Senate passes first rules on police body cameras
Published 10:03 am Friday, May 8, 2015
Should footage be available for public to view?
ST. PAUL — Minnesota’s Senate on Thursday passed a bill that sets the first regulations on body cameras, a move that a top House lawmaker said could stall a yearslong push for broader change to governing police surveillance technology.
Civil liberties advocates have fought against the body camera legislation, which they say negates the portable cameras’ primary purpose — giving the public an outlet to keep watch over police — by broadly restricting access to footage.
Sen. Ron Latz tacked that language into a bill that sets ground rules for license plate readers, small cameras on squad cars that suck up vehicle locations on the road and store them in a database that law enforcement can use to track down cars. That amendment passed on a 34-25 vote, and the full bill passed hours later Thursday.
Latz, a St. Louis Park Democrat, argued lawmakers need to act on body cameras this year as they’re deployed more frequently across Minnesota.
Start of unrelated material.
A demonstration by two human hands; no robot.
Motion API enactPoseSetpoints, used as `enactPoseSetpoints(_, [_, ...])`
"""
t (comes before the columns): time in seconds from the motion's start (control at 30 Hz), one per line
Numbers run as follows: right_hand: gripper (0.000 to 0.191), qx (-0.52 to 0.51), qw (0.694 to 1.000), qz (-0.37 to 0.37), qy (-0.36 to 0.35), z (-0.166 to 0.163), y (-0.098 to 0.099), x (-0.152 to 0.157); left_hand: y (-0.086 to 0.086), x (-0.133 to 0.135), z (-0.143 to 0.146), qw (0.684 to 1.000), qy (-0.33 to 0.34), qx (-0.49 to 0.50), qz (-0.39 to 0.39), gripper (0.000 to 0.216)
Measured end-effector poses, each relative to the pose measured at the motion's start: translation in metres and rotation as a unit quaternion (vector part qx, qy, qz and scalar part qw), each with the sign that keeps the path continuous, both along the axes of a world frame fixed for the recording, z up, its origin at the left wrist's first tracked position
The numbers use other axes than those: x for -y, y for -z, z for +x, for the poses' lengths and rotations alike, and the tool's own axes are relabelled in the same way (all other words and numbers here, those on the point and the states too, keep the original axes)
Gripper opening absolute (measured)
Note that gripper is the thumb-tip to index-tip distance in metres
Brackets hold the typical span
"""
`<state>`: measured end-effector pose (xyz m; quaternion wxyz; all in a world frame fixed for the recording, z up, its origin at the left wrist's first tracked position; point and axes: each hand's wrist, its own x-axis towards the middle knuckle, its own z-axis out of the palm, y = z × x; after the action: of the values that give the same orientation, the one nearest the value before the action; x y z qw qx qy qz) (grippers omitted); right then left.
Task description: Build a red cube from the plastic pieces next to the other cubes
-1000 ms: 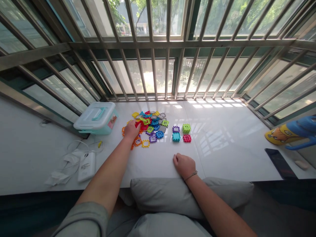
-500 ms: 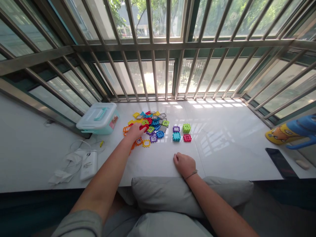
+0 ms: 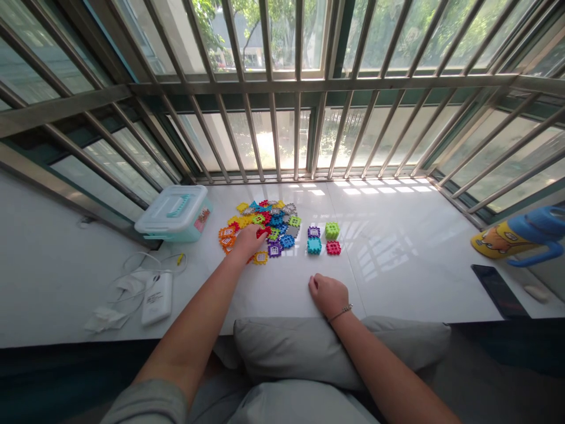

It’s an effort to force the House, which has made little movement on body cameras this session, to get on board.
But Latz’ counterpart in the House said using the license plate reader bill — more than two years in the works — as leverage won’t work.
“I’m not going to let them shove body cameras down my throat as a threat,” Rep. Tony Cornish, R-Vernon Center said of the Senate legislation.
The Legislature has struggled to nail down agreement on license plate readers, largely due to disagreement over how long data can be stored on law-abiding residents.
Police want a 90-day window or longer, saying that makes for a powerful crime-solving tool. Privacy advocates have pushed to immediately toss out scans on cars that aren’t wanted or connected to an active investigation.
Lawmakers are also split between those two viewpoints, and the debate isn’t over. The Senate’s legislation set the window at 90 days, while House lawmakers have advanced a bill with a 30-day retention period even as some lawmakers are clamoring to bring that down to zero.
Latz’ body camera legislation will only widen that divide.
Latz said he tried to strike a balance in that debate. He urged lawmakers to support both law changes, warning that leaving license plate scans and body camera footage public could lead to a flood of sensitive videos on YouTube and unfettered access to lists of when and where any car was last spotted.
Proponents of body cameras cited the police shooting in Ferguson, Missouri, and other incidents in New York and Maryland, saying the technology would open a window into police activity that could help restore trust between law enforcement and their communities.
“This is something that we cannot ignore, we cannot step over,” said Sen. Terri Bonoff, DFL-Minnetonka.
But critics argue Latz’ bill would make body camera toothless. It sided too far with police, longtime privacy advocate Rich Neumeister said, by restricting access largely to subjects captured in the videos with the only major exception for incidents in public where an officer uses a weapon or force and causes a substantial injury.
“This is a cops’ bill,” Neumeister said. “It just cements the blue wall of silence.”